You are viewing a plain text version of this content. The canonical link for it is here.
Posted to general@hadoop.apache.org by himanshu chandola <hi...@yahoo.com> on 2009/09/12 07:01:42 UTC

nodes lying idle

Hi everyone,
Ive a cluster of 40 nodes. The input file has 2^18 lines and every line is an input to a map job. Every node is a quad core and hence I've set mapred.tasktracker.map/reduce.tasks.maximum to a value greater than 4. The first 20 nodes are showing hadoop jobs taking 100% but with only one process running while since its a quad core I would've liked to see 4 java processes taking 100% (there are 5 java processes on this system but 4 are idle and only one is taking 100% or 1 cpu). For the last half of the nodes, the cpu usage of hadoop processes is 0. This is really strange since my map tasks are processing in a very slow way and I wouldve liked to use all nodes and all the cores. 
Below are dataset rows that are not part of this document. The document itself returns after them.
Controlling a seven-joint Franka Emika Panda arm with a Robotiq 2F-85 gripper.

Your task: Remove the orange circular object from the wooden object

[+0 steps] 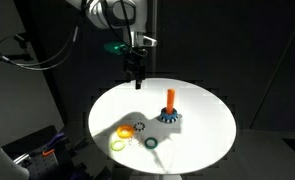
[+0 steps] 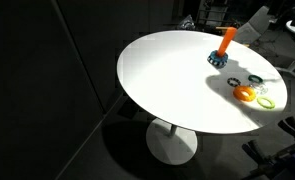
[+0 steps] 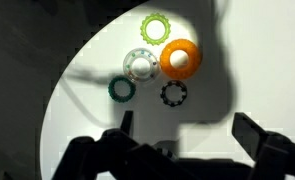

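Note:
The wooden peg stands upright in the blue toothed ring on the round white table; it also shows in an exterior view. Nothing sits on the peg. The orange ring lies flat on the table among other rings, apart from the peg. It shows in the wrist view too. My gripper hangs above the back of the table, away from both the peg and the rings. In the wrist view the gripper is open and empty. I cannot make out the peg there.
Around the orange ring lie a yellow-green ring, a pale toothed ring, a teal ring and a black ring. The table edge curves close by. Dark surroundings and cables lie beyond the table.

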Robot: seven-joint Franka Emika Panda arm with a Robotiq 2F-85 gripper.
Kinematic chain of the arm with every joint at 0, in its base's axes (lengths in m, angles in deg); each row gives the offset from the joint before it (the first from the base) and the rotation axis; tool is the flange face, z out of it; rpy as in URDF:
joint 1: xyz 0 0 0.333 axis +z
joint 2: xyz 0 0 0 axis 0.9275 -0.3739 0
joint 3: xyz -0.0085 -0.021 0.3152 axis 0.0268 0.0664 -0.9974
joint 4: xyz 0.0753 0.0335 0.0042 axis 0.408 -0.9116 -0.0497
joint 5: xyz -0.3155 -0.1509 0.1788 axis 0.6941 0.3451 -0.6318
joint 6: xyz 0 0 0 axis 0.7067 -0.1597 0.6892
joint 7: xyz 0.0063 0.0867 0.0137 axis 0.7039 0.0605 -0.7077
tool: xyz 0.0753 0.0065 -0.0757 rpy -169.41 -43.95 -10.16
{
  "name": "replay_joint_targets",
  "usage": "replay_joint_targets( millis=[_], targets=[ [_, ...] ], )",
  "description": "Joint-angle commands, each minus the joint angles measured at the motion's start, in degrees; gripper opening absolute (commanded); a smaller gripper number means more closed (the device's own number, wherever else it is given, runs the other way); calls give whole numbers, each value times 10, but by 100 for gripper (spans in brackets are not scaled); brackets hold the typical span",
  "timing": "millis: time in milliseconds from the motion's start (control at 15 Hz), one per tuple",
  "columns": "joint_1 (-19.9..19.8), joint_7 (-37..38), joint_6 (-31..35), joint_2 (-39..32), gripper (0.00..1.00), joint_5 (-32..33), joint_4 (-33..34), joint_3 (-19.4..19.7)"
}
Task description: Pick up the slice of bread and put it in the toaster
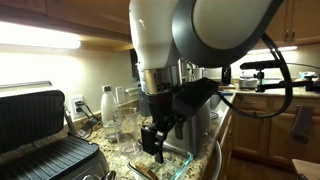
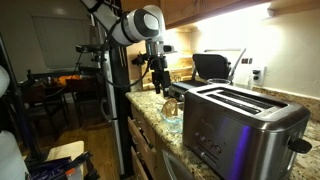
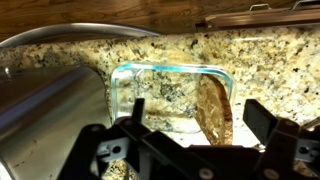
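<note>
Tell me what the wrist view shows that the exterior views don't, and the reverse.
Only the wrist view: the slice of bread, plainly seen, propped on edge near the right wall of the glass container. Only the exterior views: the toaster with its top slots, the black grill press, the arm. Shared: the open gripper hanging over the container, and the granite counter.

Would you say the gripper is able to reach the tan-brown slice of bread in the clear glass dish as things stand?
Probably yes: the open gripper hangs above the clear glass dish, nothing covers the tan-brown bread slice leaning inside, though the dish wall may crowd a finger.
</note>
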Motion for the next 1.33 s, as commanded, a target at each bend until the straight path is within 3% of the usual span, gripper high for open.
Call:
replay_joint_targets(
  millis=[0, 1267],
  targets=[
    [22, -11, 6, -30, 100, 6, 22, 24],
    [58, -74, -2, -170, 100, -7, 155, 78]
  ],
)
What could possibly be wrong ? It would really help if anyone could suggest .

thanks

H

 Morpheus: Do you believe in fate, Neo?
Neo: No.
Morpheus: Why Not?
Neo: Because I don't like the idea that I'm not in control of my life.



      

Re: nodes lying idle

Posted by himanshu chandola <hi...@yahoo.com>.
So, I used JobConf.setNumMapTasks and it worked. I used setNumMapTasks(40) and I ended up with 100 maps rather than the 6 I had initially. 
The size of my data is 32 mb but every line is converted into an object and the computations are cpu intensive so I would like to have as many map jobs as there are cores.
There is no xml entry of the type map.tasks.maximum. I'm using cloudera's distribution 0.18.3-14.
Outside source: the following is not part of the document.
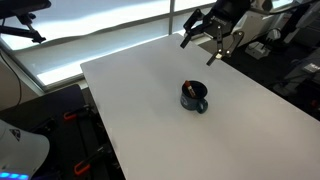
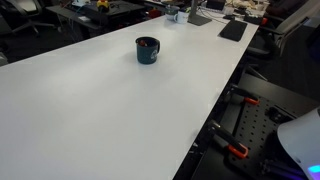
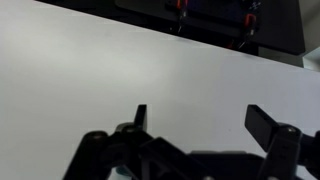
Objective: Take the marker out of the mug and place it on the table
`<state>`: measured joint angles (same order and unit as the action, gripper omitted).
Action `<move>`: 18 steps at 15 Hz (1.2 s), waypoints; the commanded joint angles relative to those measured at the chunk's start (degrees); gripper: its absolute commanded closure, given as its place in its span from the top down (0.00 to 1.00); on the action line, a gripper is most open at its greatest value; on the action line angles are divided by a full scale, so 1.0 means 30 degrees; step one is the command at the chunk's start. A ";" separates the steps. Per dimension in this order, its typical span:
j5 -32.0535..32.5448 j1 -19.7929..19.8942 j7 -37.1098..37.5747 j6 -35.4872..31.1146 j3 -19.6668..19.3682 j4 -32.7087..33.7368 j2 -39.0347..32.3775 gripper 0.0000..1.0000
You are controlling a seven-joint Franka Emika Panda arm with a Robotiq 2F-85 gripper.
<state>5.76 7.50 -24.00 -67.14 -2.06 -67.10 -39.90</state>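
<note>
White worktop in an office with dark desks behind. The mug stands mid-surface with the marker inside, well apart from the fingers, which hang spread wide and empty over the far edge.

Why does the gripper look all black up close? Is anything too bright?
In the wrist view, the gripper is a dark silhouette against the bright table; in an exterior view, a washed-out band glares behind the table, and the mug looks soft.
</note>
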 commanded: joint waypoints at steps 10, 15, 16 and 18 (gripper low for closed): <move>0.1394 -0.1022 -0.2458 0.2868 0.1774 0.3425 -0.4045 1.00; 0.1450 -0.0752 -0.2703 0.3014 0.1725 0.3819 -0.4135 1.00; 0.1467 -0.0696 -0.2866 0.3069 0.1728 0.4052 -0.4355 1.00; 0.1442 -0.0476 -0.3410 0.3301 0.1746 0.4613 -0.4945 1.00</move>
<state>9.69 5.16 -32.00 -58.75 2.82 -56.70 -52.24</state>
 Morpheus: Do you believe in fate, Neo?
Neo: No.
Morpheus: Why Not?
Neo: Because I don't like the idea that I'm not in control of my life.



----- Original Message ----
From: Chandraprakash Bhagtani <cp...@gmail.com>
To: general@hadoop.apache.org
Sent: Saturday, September 12, 2009 8:22:13 AM
Subject: Re: nodes lying idle

no *mapred.tasktracker.map/reduce.tasks.maximum* value is for single
datanode. i.e. this many mappers and reducers will run on single datanode.
for example if you have set

*mapred.tasktracker.map.tasks.maximum = 4
**mapred.tasktracker.reduce.tasks.maximum = 4*
and no. of datanodes = 40

then entire cluster's map task capacity = 4*40 = 160
*map.tasks.maximum* = 6 means only 6 maps will run for your job which will
definitely not use all of your cluster resources.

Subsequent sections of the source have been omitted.